Committee Chairwoman Marti Emerald said the code change would protect both animals and consumers.
The proposed ordinance is supported by the San Diego Humane Society and SPCA, Animal Protection and Rescue League, Companion Animal Protection Society and San Diego Animal Defense Team, which regularly stages protests outside pet shops.
Dr. Gary Weitzman, CEO of the Humane Society, recently said the point of the ordinance "is to encourage reputable and responsible breeding" and adoption or sales.
"It will absolutely not affect backyard breeders, or hobby breeders, or responsible, reputable breeders that are actually doing a great job at providing great dogs that often aren't in a shelter or rescue environment," Weitzman said.
The owner of one pet shop, David Salinas of San Diego Puppy said at the committee meeting that his store has been inspected by the Humane Society and county Department of Animal Services.
"Puppy mills do not produce healthy puppies -- we have healthy puppies, I need to declare that, you need to understand that," Salinas told the committee members.

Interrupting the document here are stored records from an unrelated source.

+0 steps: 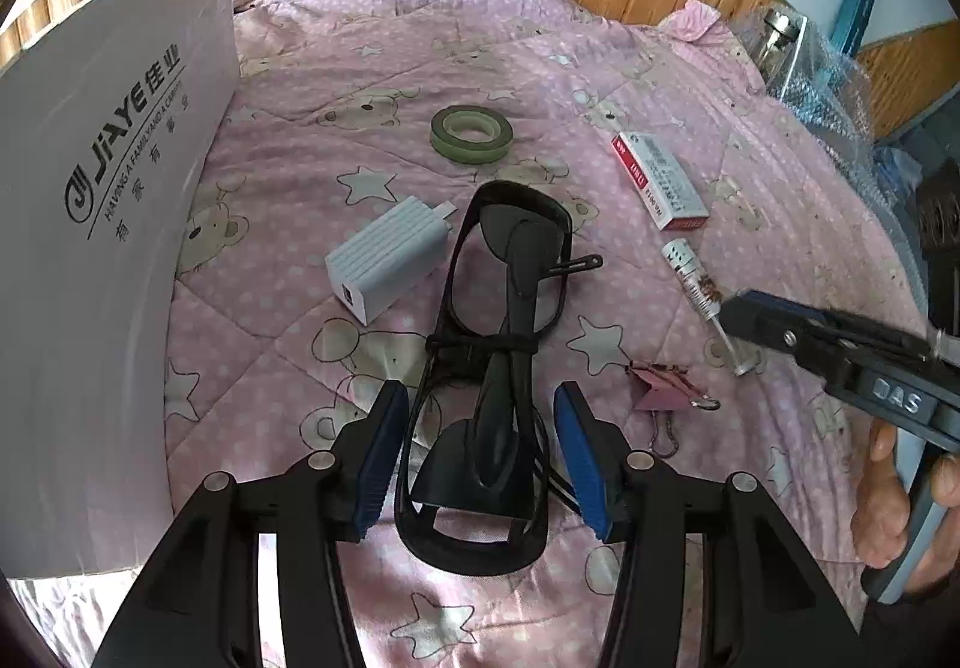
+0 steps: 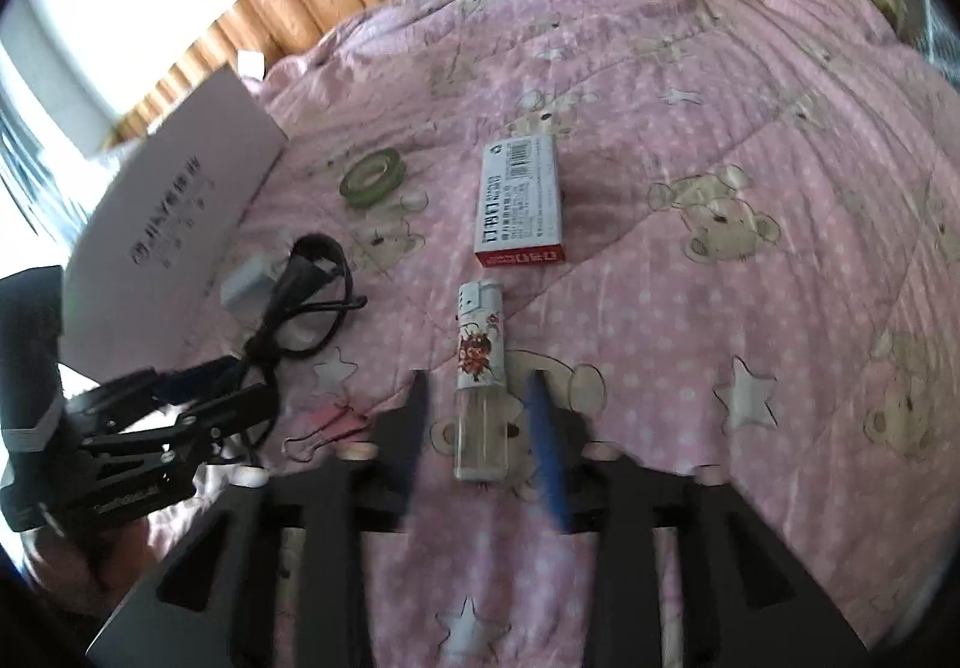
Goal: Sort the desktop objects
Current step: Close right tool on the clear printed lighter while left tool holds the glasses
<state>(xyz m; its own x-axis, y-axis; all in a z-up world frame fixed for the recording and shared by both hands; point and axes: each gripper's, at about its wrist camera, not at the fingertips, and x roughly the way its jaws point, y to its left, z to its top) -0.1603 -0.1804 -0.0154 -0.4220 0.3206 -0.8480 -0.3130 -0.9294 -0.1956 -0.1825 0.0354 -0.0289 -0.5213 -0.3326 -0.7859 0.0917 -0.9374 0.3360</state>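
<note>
Folded black glasses lie on the pink bear-print quilt. My left gripper is open, with its blue-padded fingers on either side of the glasses' near lens. A lighter with a clear lower body and a cartoon print lies lengthwise between the fingers of my right gripper, which is also open and looks blurred. In the left wrist view the right gripper's tip sits over the lighter, with a hand on its handle.
On the quilt lie a white charger, a green tape roll, a red-and-white box, a pink binder clip and a black hairpin. A large white printed box stands at left. Wood panelling borders the far side.
</note>
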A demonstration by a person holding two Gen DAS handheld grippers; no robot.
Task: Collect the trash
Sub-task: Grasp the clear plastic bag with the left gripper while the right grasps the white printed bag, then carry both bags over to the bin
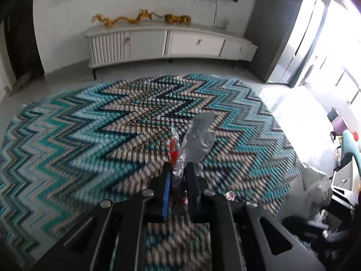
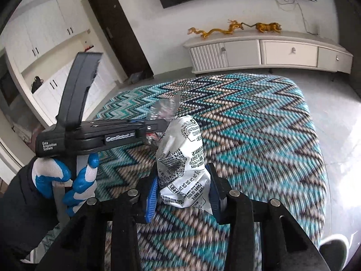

His employees said the store receives repeat customers and referrals, which wouldn't happen if the animals were sick.
Others among the numerous opponents of the proposal contend that shelters primarily offer pit bulls and Chihuahuas, and rescue groups are too restrictive about who can adopt from them.
A dozen cities in California have banned the retail sales of animals, including Chula Vista, according to the report.